Former Kilcoo boss Jim McCorry reflects on intense rivalry with Cross

By Declan Bogue

On Sunday, Jim McCorry can just melt into the crowd. No longer the Down manager. No longer Kilcoo manager. Just another ordinary Jim, going along to see the ball game.

Only, this isn't a ball game like all the others. Kilcoo and Crossmaglen's meetings are dogged by the shadow of 2012, when they met for the first time in competitive action, in the Ulster club final.

A racist remark was alleged to have been passed in the direction of Crossmaglen's Aaron Cunningham.

He told reporters after: "During the game I got a bit of racial abuse from Kilcoo… You go out to play football in a good, sporting manner and hard-hitting and that. When race or whatever comes into it, I think it's disgusting."

In time, the Ulster Council would issue suspensions and punishment to players and spectators in the crowd that day, but undoubtedly it left McCorry in a terrible situation when quizzed about it afterwards by reporters.

The following year, Kilcoo would beat Cross after a replay that went to extra-time.

Despite meeting only three times, it's enough to consider this as one of the deepest rivalries in Gaelic football in Ulster.

Enough to attract 9,670 paying customers to the last instalment, with a similar crowd expected in Newry this Sunday.

How McCorry (pictured) brought Kilcoo from obscurity in Down to being one of the premier clubs in the province, though longing for a provincial title of their own, deserves deeper study. However, it propelled him to the Down role around this time last year.

He won promotion back to Division One despite fashioning a newish team, before quitting after the county executive recommended that club delegates should vote him out of his post.

Having taken early retirement, he has no end of activities to keep him busy.

Himself and wife Roisín visited their daughter Tara in Sydney, close to Coogee Bay for a month. He follows the NBA by series-linking the coverage on BT Sport. The Furry Glen and the Big Stone are visited on his walks up Kilbroney Park.

Clubs have been knocking his door during the usual merry-go-round at this time of year and although he is tempted, he really wants to take a year completely out of football. At this remove, he is perfectly poised to offer his reflections on the stormy relationship between his former club, and Crossmaglen, in particular the impossible situation he was placed in.

"It became very public," he recalls. "It really reflected away from a lot of important things that were happening within the club. It wasn't something that was dwelt upon. It was dealt with. I would say in fairness to the club, the Chairman and the committee, they were very, very good at dealing with the matters. They got it all resolved before the following year."

Before McCorry arrived at Kilcoo, they were footballing aristocracy with nine county titles in Down, but the manor roof was leaking. They hadn't a county since 1937.

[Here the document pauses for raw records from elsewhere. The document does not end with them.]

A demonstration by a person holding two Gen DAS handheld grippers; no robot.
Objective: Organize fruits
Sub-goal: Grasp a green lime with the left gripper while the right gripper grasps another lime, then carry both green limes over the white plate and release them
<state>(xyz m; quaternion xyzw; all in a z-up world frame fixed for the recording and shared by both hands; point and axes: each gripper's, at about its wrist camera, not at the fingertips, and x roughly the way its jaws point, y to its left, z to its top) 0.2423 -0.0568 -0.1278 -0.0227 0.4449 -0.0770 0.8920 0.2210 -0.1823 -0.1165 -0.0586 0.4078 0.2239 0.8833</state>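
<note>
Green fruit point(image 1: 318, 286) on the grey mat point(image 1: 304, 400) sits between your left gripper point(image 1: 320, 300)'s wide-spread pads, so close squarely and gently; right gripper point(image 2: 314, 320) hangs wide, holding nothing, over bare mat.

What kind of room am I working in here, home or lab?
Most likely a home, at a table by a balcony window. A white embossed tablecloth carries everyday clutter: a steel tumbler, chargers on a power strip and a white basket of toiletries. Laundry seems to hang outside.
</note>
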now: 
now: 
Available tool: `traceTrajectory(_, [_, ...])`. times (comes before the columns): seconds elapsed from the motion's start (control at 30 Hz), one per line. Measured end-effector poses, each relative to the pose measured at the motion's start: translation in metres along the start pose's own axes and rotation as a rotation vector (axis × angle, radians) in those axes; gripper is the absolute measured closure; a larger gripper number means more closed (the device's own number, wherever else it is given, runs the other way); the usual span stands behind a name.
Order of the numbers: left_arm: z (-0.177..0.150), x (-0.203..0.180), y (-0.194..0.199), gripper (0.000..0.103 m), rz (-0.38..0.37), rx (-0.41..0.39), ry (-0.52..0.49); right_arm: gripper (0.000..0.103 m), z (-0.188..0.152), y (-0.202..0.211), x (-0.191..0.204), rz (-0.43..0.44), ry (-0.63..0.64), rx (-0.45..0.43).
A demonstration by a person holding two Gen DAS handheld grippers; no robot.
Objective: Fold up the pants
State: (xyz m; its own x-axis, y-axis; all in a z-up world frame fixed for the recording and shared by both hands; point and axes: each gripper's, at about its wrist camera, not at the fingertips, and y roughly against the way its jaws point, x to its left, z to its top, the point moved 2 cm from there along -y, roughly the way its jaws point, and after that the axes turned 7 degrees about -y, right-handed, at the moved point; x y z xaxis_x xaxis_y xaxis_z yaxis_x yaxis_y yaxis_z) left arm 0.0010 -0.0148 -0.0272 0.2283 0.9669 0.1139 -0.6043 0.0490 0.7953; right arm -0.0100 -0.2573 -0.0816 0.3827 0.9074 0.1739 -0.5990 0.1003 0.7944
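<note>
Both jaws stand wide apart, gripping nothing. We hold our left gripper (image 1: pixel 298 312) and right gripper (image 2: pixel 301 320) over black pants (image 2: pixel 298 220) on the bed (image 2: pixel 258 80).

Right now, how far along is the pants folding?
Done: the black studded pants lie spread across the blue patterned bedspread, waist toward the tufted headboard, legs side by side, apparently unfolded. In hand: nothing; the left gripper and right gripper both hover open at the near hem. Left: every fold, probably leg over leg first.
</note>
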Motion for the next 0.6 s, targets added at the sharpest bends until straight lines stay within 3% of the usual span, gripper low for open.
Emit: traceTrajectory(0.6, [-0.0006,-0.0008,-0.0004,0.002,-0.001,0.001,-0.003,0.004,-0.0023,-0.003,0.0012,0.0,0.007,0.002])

The barren spell ended with victory over Loughinisland in 2009. While Burren snapped up a brace of titles after, Kilcoo have ruled their own backyard for the last four years. After this year's win convincing win over Castlewellan in the final, captain Conor Laverty described a depth of anti-Kilcoo feeling within the county.

"There was an element that felt Kilcoo wouldn't succeed," explains McCorry in the light of his departure.

"There were comments made after they lost to Burren in the first match, that they hadn't the same hunger, the same desire. I think Conor is referring to that element within the county that said they are done and that the Anthony Devlins, the Gary McEvoys and the older bracket of players were finished."

The rawest motivation in Gaelic games is the siege mentality. Even a club like Crossmaglen, with all the paeans that have been written to their greatness, still rouse emotion out of the idea that the world is against them.

It's something McCorry was happy to trade off, but having stepped away from Kilcoo, he has noticed how real it actually is. Perhaps Cross and Kilcoo are not that different. As a community, Crossmaglen had to deal with a political isolation that pulled them all in tight together.

In the case of Kilcoo, their isolation is a geographical one, nestled deep, deep in The Mournes, their clubhouse lights shining like an Auroro Borealis through the winter as they prepare for Sundays like this one. All around them, they have clubs with illustrious histories, chuckling up their sleeve before Kilcoo rose up and became the team to beat. Liatroim Fontenoys, Castlewellan, Bryansford, Clonduff all form a ring around the boys from up the mountain.

McCorry explains: "There would certainly have had some derogatory things said about Kilcoo players in the past, going into the style of football…

"People don't realise that the more you kick a wounded animal, the more it is going to bite back at you."

Paul McIver is the manager now and although he spent seven seasons with 'The Magpies', McCorry still finds himself doing a double-take when considering their progress.

Especially on weeks like this. "Two great Gladiators like Kilcoo and Cross… I mean years ago it would have felt strange to see them in the same sentence together," he added. "But when you get them in that Coliseum with everyone going along on Sunday…" Ulster club football is right up there with the highest level, he states.

"I remember those two games in 2013, would equal any experience I ever had on the line with county teams," he adds.

"The atmosphere, the big crowd, the tightness of the match, the whole preparation, the build-up to it - it's on a par with any sport of county game. The fact that some many came back to see the next game was testament to the quality. Some would say it was one of the best, or maybe even the best Ulster club game that people had seen."

What a time to be alive.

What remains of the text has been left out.